WORK REQUEST. Line by line, reproduce exactly the beginning of the listing below, ending with the line that contains "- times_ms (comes" and adding nothing.

++++ DATA

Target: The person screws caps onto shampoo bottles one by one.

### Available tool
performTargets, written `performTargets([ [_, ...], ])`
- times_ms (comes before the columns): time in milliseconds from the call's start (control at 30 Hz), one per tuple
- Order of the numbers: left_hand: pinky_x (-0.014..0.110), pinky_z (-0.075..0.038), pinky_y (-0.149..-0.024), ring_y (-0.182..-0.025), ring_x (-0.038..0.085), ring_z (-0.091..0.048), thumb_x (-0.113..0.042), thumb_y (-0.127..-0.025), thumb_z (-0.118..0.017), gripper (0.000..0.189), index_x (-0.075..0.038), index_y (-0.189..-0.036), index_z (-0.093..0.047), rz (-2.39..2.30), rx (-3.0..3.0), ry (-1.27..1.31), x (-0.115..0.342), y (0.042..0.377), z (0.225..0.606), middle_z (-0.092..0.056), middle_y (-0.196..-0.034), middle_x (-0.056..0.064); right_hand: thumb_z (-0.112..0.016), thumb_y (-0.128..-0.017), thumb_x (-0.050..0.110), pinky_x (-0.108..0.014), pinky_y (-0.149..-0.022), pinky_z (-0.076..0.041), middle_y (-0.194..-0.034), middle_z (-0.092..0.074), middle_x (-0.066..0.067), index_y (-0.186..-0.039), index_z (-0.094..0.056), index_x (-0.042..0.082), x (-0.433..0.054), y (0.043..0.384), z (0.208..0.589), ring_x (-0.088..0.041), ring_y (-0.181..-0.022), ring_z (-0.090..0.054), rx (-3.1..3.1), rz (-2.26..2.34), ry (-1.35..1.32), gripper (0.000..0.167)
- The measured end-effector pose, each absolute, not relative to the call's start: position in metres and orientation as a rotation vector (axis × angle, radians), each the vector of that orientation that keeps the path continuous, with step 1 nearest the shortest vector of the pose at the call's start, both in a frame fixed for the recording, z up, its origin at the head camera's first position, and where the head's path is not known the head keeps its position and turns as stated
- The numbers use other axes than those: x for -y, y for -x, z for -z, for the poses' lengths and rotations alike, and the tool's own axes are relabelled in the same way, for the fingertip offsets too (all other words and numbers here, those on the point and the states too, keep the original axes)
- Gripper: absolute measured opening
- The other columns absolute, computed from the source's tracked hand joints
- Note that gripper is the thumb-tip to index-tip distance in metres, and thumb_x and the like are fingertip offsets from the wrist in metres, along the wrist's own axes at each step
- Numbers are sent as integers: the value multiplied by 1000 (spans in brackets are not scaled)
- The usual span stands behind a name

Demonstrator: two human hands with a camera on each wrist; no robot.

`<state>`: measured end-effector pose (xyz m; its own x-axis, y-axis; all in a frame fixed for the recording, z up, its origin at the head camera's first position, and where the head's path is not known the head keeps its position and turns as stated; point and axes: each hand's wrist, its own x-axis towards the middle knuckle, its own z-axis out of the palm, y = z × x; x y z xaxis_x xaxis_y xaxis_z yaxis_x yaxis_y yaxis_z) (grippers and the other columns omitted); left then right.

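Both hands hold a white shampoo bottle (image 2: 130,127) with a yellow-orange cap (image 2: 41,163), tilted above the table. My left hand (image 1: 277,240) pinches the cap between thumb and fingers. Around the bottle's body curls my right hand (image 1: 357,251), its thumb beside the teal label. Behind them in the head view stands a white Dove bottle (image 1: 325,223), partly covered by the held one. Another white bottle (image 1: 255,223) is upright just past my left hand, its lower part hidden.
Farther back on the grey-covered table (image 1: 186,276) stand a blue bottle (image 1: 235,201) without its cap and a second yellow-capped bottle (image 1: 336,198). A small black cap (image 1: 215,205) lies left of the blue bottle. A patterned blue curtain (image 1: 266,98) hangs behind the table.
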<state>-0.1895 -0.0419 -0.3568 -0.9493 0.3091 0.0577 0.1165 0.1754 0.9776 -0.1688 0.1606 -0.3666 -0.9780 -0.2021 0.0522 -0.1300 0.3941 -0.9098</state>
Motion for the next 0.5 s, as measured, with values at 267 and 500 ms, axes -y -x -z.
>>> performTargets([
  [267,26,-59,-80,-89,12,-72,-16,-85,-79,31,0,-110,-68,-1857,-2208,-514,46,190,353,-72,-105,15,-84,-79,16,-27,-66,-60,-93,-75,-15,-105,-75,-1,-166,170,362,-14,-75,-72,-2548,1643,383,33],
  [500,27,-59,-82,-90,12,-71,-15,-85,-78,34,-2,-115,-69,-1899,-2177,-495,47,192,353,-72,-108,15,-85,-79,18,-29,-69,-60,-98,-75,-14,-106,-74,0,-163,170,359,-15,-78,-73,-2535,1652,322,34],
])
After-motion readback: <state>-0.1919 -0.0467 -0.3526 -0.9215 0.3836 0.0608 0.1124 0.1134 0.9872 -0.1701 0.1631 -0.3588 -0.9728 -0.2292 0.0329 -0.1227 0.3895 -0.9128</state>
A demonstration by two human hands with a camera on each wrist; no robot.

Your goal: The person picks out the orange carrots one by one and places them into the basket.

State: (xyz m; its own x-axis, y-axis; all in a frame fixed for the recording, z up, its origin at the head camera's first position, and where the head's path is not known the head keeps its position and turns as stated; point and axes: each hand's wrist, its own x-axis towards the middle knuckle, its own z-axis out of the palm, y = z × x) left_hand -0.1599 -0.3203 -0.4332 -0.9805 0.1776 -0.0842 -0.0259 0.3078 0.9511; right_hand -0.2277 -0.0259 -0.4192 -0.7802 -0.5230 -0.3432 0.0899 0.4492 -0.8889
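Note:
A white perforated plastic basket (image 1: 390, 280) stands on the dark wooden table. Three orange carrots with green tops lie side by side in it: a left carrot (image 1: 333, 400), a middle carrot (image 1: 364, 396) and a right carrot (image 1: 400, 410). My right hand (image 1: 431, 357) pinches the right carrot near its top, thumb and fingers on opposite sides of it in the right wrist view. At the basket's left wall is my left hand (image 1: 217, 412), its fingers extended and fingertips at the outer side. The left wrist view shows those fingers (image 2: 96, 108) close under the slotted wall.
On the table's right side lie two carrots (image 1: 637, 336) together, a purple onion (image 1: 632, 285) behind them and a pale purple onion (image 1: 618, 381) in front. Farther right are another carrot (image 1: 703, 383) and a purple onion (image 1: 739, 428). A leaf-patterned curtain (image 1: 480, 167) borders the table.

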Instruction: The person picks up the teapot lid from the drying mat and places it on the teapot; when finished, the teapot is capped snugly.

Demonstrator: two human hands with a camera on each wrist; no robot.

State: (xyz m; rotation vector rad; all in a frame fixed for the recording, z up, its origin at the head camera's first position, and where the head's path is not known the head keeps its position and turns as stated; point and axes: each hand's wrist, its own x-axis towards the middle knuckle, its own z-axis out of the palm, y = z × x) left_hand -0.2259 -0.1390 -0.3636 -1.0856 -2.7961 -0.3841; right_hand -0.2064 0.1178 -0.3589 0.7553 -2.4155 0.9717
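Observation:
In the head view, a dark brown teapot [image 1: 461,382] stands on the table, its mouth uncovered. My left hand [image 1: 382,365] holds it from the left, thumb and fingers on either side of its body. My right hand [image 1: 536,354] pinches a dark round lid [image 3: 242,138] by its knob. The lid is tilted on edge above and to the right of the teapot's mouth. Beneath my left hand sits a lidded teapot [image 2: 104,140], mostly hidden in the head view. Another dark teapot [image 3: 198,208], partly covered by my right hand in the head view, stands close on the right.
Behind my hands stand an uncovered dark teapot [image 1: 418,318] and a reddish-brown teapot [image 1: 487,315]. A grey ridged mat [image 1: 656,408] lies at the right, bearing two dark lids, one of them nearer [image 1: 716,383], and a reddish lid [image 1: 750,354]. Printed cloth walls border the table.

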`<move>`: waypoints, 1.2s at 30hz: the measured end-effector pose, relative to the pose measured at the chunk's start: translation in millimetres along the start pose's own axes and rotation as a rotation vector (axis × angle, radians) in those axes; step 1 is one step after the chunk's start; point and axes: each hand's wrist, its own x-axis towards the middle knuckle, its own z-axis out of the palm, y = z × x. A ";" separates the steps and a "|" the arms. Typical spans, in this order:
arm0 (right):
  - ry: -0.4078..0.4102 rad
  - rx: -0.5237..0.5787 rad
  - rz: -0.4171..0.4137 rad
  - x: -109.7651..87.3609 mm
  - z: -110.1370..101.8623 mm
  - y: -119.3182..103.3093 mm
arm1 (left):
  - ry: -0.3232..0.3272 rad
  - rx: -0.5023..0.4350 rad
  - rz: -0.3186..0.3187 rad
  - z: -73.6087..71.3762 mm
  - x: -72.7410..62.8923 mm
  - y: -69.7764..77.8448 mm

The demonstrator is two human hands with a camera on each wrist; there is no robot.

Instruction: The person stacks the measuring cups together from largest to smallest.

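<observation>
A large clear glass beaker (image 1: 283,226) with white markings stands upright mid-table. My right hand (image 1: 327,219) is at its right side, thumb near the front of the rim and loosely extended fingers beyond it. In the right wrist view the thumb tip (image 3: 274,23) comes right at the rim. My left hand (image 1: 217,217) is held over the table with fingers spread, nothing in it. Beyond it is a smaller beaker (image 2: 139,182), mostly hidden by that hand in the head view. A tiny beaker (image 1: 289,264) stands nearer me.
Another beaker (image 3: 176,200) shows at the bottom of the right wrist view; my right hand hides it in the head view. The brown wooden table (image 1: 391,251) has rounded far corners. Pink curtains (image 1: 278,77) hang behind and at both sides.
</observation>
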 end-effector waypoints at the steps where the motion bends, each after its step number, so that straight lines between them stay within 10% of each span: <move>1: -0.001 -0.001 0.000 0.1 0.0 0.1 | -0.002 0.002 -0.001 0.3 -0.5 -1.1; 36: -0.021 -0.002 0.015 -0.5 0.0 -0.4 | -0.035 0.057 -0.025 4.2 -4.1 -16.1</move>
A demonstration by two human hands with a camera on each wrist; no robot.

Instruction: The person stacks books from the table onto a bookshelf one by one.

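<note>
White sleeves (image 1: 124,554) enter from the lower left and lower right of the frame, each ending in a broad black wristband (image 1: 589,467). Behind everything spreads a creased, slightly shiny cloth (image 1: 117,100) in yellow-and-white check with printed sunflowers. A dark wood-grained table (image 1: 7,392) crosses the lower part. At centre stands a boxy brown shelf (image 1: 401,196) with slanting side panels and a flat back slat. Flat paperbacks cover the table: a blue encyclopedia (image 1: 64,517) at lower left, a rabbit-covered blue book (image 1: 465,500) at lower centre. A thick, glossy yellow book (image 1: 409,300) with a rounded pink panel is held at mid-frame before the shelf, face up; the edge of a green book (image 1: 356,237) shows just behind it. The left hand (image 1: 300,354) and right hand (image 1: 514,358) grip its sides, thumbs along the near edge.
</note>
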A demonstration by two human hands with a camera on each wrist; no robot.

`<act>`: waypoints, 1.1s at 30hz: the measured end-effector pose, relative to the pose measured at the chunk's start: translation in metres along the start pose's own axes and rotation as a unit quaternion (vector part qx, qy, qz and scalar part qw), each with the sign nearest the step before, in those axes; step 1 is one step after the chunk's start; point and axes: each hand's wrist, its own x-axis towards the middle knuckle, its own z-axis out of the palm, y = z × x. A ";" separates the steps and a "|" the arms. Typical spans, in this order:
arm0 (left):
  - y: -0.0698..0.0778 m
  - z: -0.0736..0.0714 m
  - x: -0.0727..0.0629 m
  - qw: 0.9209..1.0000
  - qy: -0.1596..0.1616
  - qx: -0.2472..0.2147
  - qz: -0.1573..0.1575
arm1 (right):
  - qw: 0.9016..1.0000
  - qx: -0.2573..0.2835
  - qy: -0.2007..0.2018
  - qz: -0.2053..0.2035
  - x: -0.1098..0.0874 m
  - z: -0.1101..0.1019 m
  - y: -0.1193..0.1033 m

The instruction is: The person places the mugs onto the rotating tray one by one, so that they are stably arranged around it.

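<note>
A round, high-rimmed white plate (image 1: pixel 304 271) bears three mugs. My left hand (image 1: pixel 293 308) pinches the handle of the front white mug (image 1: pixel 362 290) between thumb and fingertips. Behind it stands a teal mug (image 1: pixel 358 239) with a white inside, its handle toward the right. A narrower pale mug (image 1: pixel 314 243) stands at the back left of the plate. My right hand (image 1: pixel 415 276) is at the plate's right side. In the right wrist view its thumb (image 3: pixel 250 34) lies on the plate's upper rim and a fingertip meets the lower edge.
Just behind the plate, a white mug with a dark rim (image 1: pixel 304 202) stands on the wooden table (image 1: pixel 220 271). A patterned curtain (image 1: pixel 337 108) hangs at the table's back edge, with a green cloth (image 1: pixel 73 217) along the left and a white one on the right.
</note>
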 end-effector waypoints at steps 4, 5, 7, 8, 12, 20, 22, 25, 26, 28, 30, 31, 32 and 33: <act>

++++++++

TASK RESPONSE.
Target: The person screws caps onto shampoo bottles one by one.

### Available tool
performTargets, written `performTargets([ [_, ...], ])`
- times_ms (comes before the columns): time in milliseconds from the call's start (control at 30 Hz), one per tuple

This completes the requested output.